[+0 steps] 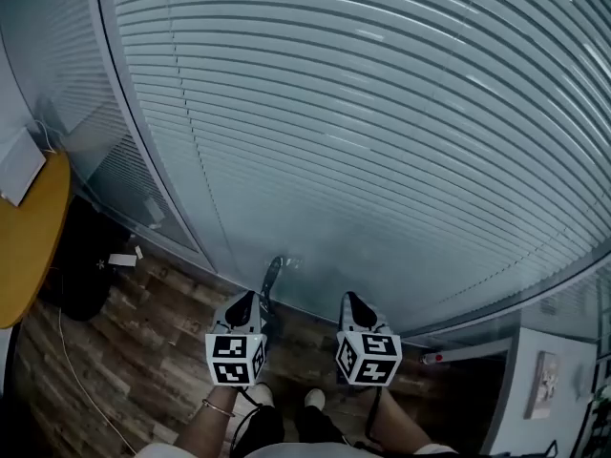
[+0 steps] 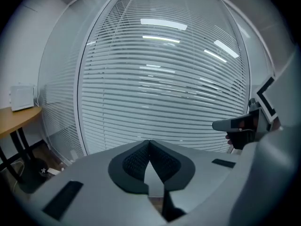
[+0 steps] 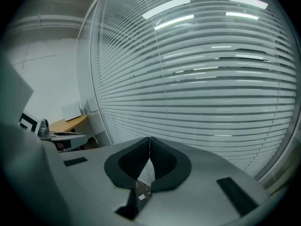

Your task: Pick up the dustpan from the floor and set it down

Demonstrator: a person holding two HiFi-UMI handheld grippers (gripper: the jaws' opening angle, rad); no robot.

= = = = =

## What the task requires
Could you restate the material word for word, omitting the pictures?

## Answer area
[+0 steps] 
[+0 steps] 
[+0 steps] 

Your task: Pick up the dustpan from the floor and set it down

Demonstrator: a person holding two HiFi-UMI handheld grippers (gripper: the jaws' opening angle, rad); no robot.

Nothing else remains in this exercise.